Islam maupun non-Islam lebih mengenal sistem bunga di berbagai lembaga

keuangan konvensional. Lalu, bagaimana menurut Anda prospek lembaga

keuangan syari’ah di Indonesia di masa yang akan datang, karena banyak dari

kita lebih menyukai sistem bunga yang lebih menguntungkan?

Jawab : Menurut saya, lembaga keuangan syari’ah di Indonesia masih

potensial di masa depan, karena sekarang sudah mulai banyak dukungan dari

pemerintah melalui undang-undang lembaga keuangan syari’ah. Maka dari itu,

kemungkinan di masa depan akan ada lebih banyak lembaga keuangan syari’ah

yang beroperasi dan tentunya diminati, karena sudah memiliki payung hukum

yang jelas.

Dari sisi minat masyarakat juga, meskipun masih banyak yang lebih menyukai

sistem bunga, tetapi juga sudah mulai banyak yang meninggalkannya.

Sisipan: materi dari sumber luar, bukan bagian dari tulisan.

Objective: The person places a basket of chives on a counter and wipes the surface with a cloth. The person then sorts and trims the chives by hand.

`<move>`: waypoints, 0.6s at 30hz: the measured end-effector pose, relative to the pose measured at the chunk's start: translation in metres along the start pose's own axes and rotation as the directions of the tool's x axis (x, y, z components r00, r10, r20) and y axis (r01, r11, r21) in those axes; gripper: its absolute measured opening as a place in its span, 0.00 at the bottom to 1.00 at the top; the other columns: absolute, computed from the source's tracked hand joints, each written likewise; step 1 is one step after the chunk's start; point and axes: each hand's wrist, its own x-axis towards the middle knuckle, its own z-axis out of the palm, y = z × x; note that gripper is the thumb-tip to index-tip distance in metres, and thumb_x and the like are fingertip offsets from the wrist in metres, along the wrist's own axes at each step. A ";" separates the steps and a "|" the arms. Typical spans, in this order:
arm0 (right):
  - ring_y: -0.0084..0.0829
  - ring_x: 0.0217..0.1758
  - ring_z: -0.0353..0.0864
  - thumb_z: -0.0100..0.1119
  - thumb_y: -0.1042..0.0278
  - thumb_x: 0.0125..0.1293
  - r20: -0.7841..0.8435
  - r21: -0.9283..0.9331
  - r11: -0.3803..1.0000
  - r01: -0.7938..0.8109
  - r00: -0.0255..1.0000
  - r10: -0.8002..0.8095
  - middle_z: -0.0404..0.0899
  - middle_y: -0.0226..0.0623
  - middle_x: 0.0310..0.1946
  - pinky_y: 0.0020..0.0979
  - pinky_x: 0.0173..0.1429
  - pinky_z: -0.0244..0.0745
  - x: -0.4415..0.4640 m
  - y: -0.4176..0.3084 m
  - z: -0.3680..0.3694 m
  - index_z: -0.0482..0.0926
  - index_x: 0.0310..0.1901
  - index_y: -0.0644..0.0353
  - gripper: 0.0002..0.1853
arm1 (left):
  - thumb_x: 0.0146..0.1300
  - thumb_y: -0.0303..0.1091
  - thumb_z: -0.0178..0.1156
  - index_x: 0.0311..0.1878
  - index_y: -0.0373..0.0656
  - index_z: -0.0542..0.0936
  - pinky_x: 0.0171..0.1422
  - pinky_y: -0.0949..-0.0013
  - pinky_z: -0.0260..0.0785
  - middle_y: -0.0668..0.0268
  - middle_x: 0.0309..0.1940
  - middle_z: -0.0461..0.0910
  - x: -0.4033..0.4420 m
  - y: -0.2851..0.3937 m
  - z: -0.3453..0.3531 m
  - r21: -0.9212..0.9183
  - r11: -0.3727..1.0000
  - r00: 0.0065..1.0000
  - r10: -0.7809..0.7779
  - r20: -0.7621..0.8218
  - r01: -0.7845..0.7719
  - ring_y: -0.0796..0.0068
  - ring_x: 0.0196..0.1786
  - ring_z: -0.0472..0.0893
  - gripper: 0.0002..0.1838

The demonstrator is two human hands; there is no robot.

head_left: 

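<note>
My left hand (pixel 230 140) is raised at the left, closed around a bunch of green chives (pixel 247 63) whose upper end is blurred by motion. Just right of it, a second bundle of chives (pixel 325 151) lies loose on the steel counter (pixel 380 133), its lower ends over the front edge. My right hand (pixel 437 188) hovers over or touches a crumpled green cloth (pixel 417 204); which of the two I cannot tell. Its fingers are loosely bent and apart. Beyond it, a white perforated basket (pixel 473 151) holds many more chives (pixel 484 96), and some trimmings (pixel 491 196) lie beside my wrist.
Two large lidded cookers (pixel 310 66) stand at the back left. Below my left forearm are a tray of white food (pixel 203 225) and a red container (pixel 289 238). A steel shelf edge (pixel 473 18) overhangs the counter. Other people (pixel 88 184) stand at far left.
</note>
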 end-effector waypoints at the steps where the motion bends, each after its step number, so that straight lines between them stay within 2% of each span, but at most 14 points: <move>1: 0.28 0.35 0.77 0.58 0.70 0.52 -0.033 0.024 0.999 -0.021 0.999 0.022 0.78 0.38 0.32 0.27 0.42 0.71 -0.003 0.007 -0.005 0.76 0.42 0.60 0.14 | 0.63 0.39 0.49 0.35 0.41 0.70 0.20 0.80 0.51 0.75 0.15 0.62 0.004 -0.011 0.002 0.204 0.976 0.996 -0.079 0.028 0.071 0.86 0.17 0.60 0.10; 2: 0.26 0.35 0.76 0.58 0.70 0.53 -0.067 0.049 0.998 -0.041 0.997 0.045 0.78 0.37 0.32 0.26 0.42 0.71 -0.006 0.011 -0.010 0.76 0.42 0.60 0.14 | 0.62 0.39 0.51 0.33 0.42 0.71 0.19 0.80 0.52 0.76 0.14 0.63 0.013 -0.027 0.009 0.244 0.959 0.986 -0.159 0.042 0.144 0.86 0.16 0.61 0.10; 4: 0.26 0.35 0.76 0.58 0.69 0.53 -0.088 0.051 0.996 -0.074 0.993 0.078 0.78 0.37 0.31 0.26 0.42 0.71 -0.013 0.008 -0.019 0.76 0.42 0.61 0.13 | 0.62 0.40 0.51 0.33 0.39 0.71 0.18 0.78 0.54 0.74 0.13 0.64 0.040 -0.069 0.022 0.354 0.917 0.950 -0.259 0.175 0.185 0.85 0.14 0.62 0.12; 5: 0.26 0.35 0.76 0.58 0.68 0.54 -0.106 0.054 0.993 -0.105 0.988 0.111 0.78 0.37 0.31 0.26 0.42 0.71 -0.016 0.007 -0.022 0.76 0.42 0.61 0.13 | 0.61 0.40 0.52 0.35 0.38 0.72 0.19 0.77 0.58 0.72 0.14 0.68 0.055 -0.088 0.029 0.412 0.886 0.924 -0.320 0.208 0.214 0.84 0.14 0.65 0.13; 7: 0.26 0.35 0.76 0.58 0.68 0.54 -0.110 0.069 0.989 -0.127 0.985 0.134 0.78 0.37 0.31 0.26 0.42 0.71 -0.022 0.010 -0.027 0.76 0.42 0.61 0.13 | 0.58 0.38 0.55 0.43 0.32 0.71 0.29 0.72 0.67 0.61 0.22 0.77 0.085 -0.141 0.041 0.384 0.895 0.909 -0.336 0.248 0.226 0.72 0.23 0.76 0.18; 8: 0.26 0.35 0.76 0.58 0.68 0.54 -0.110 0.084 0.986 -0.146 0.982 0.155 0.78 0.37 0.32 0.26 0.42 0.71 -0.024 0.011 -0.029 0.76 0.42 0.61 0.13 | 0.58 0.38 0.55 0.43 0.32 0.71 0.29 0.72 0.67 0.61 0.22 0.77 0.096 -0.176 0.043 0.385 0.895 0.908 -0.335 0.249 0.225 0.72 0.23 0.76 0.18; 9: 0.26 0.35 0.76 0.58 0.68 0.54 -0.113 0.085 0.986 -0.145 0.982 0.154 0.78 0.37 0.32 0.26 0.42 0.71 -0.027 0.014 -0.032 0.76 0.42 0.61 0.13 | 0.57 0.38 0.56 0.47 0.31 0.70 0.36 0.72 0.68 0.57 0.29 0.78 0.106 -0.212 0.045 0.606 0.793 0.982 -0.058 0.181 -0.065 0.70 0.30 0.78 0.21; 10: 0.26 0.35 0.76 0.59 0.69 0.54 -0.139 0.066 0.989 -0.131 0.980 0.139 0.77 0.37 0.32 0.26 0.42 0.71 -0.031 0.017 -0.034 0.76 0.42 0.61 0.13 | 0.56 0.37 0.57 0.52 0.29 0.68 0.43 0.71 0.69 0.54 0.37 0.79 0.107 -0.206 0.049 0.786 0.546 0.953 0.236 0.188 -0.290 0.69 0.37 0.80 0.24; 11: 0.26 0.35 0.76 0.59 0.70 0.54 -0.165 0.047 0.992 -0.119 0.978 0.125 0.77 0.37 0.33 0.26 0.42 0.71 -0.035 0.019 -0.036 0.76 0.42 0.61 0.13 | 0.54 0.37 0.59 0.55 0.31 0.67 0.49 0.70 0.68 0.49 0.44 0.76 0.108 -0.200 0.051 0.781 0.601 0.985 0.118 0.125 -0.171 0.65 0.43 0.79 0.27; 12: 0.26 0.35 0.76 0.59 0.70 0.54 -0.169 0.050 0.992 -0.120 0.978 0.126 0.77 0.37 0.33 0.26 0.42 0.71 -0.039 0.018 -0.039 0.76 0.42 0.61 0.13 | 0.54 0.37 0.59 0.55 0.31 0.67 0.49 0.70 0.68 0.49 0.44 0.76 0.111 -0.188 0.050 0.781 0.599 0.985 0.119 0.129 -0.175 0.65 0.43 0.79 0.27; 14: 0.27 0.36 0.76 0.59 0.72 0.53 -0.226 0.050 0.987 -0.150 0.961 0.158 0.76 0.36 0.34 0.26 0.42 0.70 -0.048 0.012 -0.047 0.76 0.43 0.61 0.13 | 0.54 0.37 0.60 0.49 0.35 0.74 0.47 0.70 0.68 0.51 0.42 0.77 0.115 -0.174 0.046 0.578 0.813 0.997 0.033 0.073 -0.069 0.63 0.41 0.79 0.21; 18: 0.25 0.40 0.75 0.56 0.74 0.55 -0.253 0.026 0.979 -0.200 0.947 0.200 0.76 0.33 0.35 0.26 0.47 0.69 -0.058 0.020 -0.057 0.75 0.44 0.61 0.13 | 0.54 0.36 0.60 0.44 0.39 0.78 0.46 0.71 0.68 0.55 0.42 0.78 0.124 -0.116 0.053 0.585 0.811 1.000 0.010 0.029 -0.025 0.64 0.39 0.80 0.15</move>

Masyarakat yang sudah mulai meninggalkan sistem bunga beranggapan bahwa

hal tersebut sebenarnya memiliki banyak efek negatif dan tentunya dilarang

keras dalam syari’at Islam.


Kasus

“Lembaga Keuangan Syari’ah Bangkrut”

Baitul Mal Wa Tamwil (BMT) Fajar Mulia, sebuah lembaga keuangan syari’ah

terkemuka di Kabupaten Semarang bangkrut, setelah ratusan debitur gagal membayar

pinjaman mereka yang berjumlah total Rp 3 miliar. Lembaga keuangan syari’ah yang

sudah beroperasi sejak tahun 1996 itu memiliki nasabah sekitar 10.000 orang dengan

aset mencapai miliaran rupiah. Namun, tahun ini BMT Fajar Mulia mengalami

kesulitan keuangan akibat kredit macet ini. Pengelola BMT Fajar Mulia telah

berupaya agar kredit macet ini tidak mengganggu cash flow lembaga keuangan

syari’ah itu. Namun, upaya itu tidak berhasil karena nasabah terpancing melakukan

rush atau penarikan uang tunai secara besar-besaran. Padahal total tabungan nasabah

mencapai Rp 7 miliar juga sudah diputar untuk kredit dan aset.

(sumber : Kompas.com)
Kesimpulan

Ringkasnya syari'ah Islami'iah mengatur setiap aspek kehidupan seorang Muslim,

baik itu dalam aspek politik, ekonomi maupun sosial. Ini membawa seluruh kegiatan

dalam kehidupan manusia di bawah yurisdiksi penilaian moral yang absolut karena

berlabuh kuat dalam wahyu Allah yaitu Al-Qur’an. Pandangan tersebut memberikan

pendekatan yang lebih baik dalam menyikapi konsep prinsip dasar transaksi

keuangan syari’ah karena mempertimbangkan aspek material, moral dan spiritual

serta keseimbangan antara faktor dan kekuatan tersebut. Hal ini tentunya

membedakan transaksi keuangan syari’ah dengan konvensional.